» **Description of the task**
One number, and no other words, should make up the answer: how many lines of the listing contain the string "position".
Source data START
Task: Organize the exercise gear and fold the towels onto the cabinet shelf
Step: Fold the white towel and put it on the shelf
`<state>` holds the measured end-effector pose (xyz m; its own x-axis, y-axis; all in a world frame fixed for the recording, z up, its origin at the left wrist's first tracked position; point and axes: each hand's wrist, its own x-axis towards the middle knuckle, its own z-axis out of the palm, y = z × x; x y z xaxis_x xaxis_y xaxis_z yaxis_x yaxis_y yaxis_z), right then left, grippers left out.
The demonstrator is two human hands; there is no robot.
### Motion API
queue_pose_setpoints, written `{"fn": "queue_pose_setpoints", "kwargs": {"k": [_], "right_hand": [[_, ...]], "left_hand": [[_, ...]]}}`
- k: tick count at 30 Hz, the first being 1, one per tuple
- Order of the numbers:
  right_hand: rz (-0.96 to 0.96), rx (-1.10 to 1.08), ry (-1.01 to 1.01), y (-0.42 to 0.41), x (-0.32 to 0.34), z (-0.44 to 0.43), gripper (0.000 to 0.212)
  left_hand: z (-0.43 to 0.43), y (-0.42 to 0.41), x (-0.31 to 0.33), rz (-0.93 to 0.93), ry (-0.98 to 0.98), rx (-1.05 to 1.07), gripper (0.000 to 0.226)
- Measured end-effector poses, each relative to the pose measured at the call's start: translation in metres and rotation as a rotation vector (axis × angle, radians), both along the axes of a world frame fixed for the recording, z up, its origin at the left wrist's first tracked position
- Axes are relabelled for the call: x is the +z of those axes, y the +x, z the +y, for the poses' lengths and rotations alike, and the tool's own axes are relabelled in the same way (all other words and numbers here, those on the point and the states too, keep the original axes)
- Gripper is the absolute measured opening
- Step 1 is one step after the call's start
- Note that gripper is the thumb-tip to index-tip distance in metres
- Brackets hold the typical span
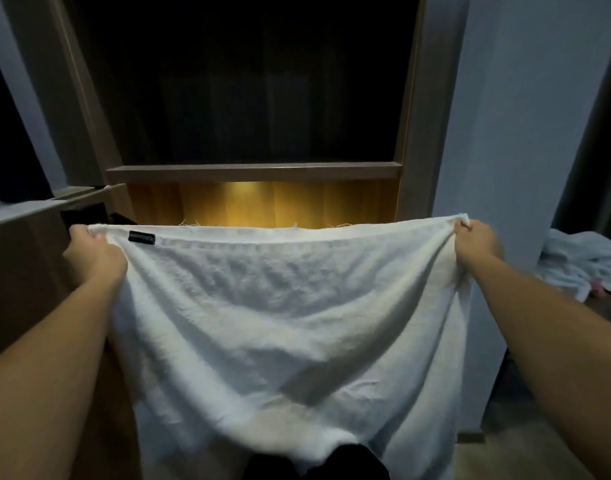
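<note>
While a person stands before a tall wooden cabinet (413,98), both hands stretch a white terry towel (279,306) wide below its lit shelf (253,171). Left hand (92,252) and right hand (479,242) each grip a top corner with curled fingers.

Beyond the left hand (92,252) and the right hand (477,242) stands a tall wooden cabinet (413,98), dark above its shelf (252,171) and lit warm yellow below it. A blue-grey wall (511,116) rises past the right hand, and pale floor (498,459) lies below it.

White towel (290,306) with black label (142,237); amber-lit wooden cabinet (255,171); pale blue wall (504,116).
</note>
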<state>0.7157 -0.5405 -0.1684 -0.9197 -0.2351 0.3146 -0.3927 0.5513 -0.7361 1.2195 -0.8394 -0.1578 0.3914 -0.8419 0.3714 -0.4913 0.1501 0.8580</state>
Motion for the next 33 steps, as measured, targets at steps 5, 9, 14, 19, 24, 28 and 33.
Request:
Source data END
» **Finished exercise**
2